- _WORK INSTRUCTIONS_: Write out again, exactly as they stand, the line that includes "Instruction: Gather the" and all remaining lines of the entries.

(Entries taken from a collection)
########

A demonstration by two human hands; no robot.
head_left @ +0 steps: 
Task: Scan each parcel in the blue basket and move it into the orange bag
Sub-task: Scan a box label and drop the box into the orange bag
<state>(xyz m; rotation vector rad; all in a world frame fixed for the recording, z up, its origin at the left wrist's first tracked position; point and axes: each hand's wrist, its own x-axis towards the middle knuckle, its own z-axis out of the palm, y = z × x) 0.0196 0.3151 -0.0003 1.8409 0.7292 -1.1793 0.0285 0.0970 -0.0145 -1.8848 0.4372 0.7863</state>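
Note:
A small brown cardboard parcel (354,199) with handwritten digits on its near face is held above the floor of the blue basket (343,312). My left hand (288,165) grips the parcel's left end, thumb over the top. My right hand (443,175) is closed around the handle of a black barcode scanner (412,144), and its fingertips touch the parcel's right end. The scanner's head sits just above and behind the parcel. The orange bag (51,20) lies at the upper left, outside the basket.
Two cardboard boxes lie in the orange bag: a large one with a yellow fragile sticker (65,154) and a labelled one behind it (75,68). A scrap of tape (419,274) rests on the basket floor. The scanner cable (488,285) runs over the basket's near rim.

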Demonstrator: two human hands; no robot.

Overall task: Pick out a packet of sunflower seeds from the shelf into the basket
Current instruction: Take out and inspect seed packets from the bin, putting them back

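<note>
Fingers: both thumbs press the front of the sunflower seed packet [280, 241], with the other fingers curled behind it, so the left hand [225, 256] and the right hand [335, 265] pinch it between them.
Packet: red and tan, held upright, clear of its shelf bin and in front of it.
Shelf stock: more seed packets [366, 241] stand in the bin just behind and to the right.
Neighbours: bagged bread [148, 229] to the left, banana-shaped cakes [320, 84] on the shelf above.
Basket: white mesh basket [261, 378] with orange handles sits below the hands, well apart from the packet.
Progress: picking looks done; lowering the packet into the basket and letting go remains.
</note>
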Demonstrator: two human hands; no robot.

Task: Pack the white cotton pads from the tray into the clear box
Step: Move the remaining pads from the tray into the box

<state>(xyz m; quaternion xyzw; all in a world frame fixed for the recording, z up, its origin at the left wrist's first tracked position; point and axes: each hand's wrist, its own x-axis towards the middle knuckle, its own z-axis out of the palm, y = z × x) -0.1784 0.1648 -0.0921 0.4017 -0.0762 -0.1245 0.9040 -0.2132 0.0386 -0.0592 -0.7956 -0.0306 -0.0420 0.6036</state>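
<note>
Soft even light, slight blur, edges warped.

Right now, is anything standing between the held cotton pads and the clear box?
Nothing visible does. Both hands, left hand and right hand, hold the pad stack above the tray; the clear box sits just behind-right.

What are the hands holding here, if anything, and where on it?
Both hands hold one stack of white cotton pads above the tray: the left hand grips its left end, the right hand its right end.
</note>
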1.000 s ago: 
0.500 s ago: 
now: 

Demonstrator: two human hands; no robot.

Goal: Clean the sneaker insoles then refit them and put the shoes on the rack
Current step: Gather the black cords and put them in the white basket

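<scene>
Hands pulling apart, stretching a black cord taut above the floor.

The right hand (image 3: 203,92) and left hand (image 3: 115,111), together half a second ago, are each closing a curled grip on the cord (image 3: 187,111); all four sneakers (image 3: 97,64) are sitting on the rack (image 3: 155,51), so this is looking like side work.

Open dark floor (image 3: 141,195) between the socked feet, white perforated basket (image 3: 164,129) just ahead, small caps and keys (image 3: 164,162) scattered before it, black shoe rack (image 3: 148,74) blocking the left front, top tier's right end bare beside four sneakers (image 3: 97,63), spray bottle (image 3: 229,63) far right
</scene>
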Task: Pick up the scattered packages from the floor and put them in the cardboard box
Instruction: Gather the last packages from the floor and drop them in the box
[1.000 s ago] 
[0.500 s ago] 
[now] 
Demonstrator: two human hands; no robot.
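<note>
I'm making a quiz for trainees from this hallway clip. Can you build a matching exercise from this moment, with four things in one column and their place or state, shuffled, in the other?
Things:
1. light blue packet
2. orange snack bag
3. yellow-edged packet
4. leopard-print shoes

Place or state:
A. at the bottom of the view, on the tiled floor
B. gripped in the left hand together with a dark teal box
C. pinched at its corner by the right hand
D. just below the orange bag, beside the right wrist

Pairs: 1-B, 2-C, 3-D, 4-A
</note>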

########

- _EXPECTED ANSWER_:
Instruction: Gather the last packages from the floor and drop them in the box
[1.000 s ago] 
[0.500 s ago] 
[now] 
Demonstrator: two human hands; no robot.
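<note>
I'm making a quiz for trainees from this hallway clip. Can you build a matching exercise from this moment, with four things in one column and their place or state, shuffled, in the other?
Things:
1. light blue packet
2. orange snack bag
3. yellow-edged packet
4. leopard-print shoes

Place or state:
A. at the bottom of the view, on the tiled floor
B. gripped in the left hand together with a dark teal box
C. pinched at its corner by the right hand
D. just below the orange bag, beside the right wrist

Pairs: 1-B, 2-C, 3-D, 4-A
</note>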

The output is finished and nothing more is needed.